This lozenge-shaped amulet box was designed to be worn from a chain around the neck, usually by royalty and other wealthy individuals. It comprises red-stained gold and gilt filigree work inset with faceted rubies, sapphires, emeralds, coral and turquoise. The lower section is decorated with an applied long dorje , to which a short hoop is attached. These are set with precious stones. The upper section has a long hoop to allow suspension. This too is similarly inset with stones.
The sides of the box are inset with alternating coral and turquoise cabochons in high box settings.
The centre of the hinged cover has a ga’u-shaped ‘window’ inset with thin glass probably imported from India and of a type that dates to the early 20th century or earlier. The window permits a view of the interior figure – a gilded Dhyani Buddha Amitabha, who is depicted cross-legged, with hands clasped on his lap in dhyana mudra and holding a begging bowl.
When the cover is opened, the interior is revealed and shows Amitabha surrounded by gilded filigree work with thicker pearled wires to denote lotus stems topped with gems to suggest blooms. An outer border is of rubies and emeralds. The interior sides of the box are further decorated with gilded filigree in a mountain form border.
The cover closes tightly and is kept closed with a pin mechanism.
The reverse is decorated with an applied gilded pearled wire Kalachakra mantra symbol topped with a single sapphire on a box setting. (The Kalachakra symbol is an interlocking monogram of the seven syllables ham ksha ma la va ra ya in Tibetan lantsa script.
The dating of these types of boxes is uncertain. The combination of filigree and inlaid stones is typical of Newar (the dominant ethnic group in the Kathmandu Valley) work that dates at least to before the 18th century, and was used extensively on large plaques commissioned to adorn both public and household shines (see for example an 18th-19th century shrine plaque in Bromberg, 2013, p. 200). This box can be seen as an extension of this type of work, and is likely to have been commissioned by a wealthy Nepalese.

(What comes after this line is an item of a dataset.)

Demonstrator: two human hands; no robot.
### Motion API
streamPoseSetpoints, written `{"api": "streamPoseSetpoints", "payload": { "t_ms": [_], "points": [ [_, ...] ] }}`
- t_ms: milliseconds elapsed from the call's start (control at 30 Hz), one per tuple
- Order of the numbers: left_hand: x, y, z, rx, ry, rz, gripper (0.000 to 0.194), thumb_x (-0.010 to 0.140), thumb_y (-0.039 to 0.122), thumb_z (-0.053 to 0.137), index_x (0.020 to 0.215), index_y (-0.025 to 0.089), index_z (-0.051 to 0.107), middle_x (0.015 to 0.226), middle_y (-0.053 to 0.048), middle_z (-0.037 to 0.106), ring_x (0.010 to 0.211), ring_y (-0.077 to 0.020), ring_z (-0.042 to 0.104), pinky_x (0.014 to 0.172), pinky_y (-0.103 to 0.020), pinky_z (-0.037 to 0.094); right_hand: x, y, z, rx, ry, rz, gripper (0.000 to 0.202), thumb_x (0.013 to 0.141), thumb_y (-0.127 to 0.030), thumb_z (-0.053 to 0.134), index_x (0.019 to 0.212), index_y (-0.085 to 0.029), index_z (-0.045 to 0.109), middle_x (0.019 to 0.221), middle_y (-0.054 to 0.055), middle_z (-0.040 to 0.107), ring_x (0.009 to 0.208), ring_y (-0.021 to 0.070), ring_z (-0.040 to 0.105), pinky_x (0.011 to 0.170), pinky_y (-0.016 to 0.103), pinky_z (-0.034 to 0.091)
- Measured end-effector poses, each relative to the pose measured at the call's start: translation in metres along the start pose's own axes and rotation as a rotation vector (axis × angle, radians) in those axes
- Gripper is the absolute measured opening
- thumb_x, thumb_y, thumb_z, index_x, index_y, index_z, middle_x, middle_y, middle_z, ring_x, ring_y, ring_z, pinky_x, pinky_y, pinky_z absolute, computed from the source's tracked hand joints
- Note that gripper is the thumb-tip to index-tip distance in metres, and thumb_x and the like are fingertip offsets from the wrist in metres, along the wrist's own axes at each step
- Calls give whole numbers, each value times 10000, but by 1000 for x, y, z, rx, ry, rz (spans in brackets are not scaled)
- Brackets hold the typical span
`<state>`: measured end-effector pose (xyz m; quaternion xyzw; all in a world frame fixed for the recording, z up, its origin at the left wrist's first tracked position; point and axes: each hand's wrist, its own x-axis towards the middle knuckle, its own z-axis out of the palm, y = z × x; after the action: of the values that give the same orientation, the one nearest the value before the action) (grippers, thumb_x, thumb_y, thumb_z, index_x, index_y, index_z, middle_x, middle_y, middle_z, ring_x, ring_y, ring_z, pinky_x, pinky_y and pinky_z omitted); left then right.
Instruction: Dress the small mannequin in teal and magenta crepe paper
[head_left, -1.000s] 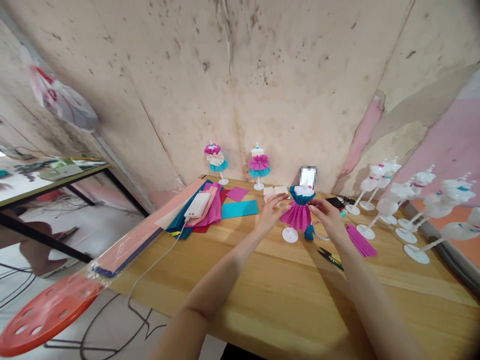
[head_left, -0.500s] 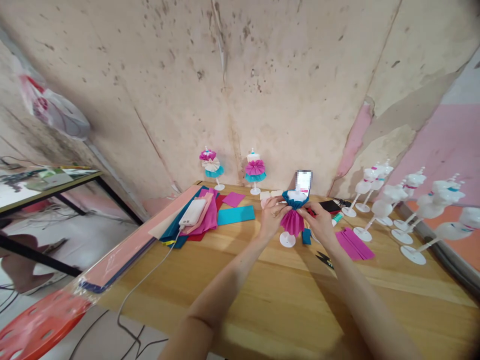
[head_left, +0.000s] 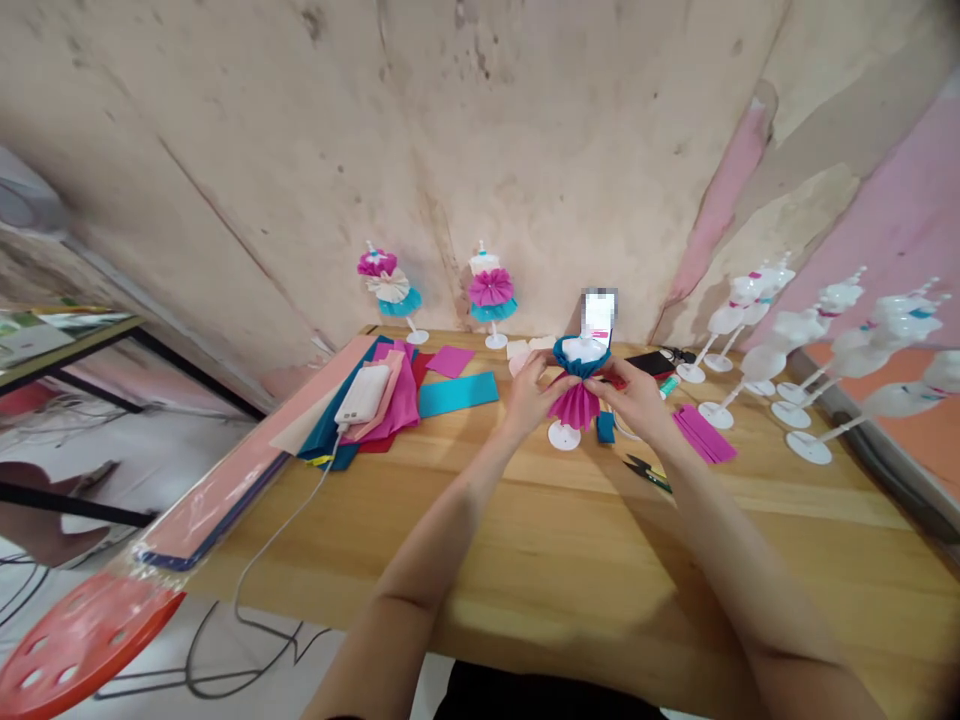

Some Nepalese boxes of this type are quite late, but the better quality examples (such as the example here) appear to be earlier. See for example an example sold at Bonham’s New York in 2016, which was given a 19th-20th century dating, and then there is an example in the Los Angeles County Museum of Art, which has been given a dating of 1800-1850. Other Bonhams examples are here and here.
The example here is particularly fine. It has good wear to the gilding, and is in excellent condition. The gems glitter and catch the light far more than suggested by the photographs here. It is a superb example.
Beer, R., The Encyclopedia of Tibetan Symbols and Motifs, Serindia, 2004.
Bromberg, A., et al., The Arts of India, Southeast Asia, and the Himalayas: At the Dallas Museum of Art, Yale University Press, 2013.
Casey Singer, J., Gold Jewelry from Tibet and Nepal, Thames & Hudson, 1996.
Clarke, J., Jewellery of Tibet and the Himalayas, V&A Publications, 2004.
Sakya, Jnan Bahadur, Short Description of Gods, Goddesses and Ritual Objects of Buddhism and Hinduism in Nepal, Handicraft Association of Nepal, 2000.